WHAT YOU ARE ASKED TO DO –
Go through the data line by line from the top, retyping each exactly, and end with the line that contains "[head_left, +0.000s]".

TASK DATA –
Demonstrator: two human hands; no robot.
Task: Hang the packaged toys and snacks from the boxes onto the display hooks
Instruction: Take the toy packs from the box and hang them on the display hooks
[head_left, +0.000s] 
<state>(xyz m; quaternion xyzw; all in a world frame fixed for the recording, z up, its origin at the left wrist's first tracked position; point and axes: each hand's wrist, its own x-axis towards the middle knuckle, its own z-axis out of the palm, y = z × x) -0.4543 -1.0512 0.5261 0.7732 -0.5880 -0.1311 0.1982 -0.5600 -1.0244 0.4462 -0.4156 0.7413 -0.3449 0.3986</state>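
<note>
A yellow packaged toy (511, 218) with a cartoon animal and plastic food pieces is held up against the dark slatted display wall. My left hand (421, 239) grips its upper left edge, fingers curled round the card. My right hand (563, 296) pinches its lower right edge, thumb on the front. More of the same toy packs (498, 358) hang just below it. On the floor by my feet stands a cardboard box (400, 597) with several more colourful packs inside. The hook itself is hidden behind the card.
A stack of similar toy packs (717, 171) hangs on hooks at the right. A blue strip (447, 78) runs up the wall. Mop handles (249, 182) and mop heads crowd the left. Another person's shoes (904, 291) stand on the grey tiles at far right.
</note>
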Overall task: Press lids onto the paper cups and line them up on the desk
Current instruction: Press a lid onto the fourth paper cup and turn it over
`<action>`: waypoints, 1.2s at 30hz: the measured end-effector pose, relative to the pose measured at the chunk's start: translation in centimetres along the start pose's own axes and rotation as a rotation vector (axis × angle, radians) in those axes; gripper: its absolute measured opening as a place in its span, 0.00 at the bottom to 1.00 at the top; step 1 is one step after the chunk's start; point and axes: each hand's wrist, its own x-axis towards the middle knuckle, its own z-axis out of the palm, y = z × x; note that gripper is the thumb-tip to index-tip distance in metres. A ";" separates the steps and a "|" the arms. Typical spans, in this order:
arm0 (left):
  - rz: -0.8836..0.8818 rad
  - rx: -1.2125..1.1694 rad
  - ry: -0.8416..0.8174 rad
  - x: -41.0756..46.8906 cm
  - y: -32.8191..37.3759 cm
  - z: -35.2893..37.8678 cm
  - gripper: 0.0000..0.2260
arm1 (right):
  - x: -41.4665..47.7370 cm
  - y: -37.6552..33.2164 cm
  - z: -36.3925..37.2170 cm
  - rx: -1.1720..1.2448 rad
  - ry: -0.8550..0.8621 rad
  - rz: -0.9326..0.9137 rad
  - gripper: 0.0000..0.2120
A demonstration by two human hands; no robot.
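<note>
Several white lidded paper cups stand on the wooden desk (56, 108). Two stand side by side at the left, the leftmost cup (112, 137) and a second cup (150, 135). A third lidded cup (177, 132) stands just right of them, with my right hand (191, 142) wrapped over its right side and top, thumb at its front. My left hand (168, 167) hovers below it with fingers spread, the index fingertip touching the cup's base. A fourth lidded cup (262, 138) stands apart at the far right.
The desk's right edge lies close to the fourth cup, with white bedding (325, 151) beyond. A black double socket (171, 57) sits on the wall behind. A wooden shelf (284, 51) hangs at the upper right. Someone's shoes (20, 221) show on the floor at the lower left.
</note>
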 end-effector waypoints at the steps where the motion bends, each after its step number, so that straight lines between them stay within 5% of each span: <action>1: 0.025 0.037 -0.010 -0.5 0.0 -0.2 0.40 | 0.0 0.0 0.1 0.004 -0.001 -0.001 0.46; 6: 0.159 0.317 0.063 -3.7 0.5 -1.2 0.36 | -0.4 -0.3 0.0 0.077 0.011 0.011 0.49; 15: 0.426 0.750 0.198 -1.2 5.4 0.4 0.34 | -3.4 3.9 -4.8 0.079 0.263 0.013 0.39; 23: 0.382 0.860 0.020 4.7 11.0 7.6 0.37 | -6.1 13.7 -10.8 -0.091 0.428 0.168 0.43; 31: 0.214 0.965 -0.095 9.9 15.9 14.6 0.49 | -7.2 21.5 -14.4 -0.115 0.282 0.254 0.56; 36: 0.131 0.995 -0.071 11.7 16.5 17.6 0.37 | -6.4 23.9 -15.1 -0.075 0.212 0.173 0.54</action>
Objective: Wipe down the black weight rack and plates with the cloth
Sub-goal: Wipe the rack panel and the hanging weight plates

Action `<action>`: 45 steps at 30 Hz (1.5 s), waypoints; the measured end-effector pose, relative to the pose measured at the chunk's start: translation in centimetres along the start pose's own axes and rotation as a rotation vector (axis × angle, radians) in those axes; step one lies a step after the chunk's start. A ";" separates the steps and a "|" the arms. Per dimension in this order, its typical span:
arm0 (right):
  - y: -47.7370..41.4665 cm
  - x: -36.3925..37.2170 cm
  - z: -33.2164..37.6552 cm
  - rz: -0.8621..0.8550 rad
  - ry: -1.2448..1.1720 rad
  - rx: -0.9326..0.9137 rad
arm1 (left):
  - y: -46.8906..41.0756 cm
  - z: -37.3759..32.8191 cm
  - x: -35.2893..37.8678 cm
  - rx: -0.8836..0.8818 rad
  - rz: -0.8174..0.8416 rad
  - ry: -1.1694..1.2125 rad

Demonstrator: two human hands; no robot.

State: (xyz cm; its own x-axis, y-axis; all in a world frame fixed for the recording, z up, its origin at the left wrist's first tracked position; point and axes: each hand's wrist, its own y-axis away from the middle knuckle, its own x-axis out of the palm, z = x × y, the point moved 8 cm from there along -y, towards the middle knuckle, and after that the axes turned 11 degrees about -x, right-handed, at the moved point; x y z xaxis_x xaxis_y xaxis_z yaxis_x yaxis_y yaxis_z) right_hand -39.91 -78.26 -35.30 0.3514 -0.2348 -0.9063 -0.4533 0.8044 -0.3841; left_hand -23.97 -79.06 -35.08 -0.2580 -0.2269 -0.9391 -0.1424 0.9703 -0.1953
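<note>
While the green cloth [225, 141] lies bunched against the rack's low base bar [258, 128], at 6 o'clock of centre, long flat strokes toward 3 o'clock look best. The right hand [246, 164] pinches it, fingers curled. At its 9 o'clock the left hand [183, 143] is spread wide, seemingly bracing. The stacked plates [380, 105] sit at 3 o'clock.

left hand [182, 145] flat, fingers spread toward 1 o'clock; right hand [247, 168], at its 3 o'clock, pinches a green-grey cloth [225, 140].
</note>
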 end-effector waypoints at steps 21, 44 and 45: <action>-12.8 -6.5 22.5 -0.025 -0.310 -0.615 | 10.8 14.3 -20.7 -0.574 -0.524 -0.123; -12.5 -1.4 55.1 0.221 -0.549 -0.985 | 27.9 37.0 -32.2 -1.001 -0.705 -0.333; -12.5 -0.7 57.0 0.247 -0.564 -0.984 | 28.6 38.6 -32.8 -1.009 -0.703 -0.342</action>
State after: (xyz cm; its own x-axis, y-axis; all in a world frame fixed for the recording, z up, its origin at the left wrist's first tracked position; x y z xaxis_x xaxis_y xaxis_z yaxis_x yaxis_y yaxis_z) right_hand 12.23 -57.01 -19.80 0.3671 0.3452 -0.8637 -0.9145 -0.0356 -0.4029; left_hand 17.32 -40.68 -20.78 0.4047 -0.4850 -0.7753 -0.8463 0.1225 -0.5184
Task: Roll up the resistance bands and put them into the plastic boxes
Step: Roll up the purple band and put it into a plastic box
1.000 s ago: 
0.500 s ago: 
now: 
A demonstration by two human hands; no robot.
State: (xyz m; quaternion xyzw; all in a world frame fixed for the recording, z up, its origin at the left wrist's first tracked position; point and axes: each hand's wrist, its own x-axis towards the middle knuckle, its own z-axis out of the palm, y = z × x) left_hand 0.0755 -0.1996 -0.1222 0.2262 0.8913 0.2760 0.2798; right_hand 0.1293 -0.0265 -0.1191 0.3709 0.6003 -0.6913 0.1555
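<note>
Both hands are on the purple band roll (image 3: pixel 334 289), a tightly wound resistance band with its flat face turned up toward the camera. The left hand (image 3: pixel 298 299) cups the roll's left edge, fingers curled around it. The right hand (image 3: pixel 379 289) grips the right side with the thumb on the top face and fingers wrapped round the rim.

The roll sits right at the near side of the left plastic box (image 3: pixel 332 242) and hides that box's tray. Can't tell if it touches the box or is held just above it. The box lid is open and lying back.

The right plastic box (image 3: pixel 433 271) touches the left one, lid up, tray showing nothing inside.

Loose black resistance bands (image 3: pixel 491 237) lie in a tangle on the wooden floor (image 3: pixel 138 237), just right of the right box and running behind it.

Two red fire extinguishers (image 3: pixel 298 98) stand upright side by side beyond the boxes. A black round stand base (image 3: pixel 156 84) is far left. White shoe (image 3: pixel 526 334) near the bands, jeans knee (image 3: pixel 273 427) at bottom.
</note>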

EXERCISE OUTPUT –
Demonstrator: two human hands; no robot.
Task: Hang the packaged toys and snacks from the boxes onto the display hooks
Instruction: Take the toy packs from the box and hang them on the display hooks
[head_left, +0.000s] 

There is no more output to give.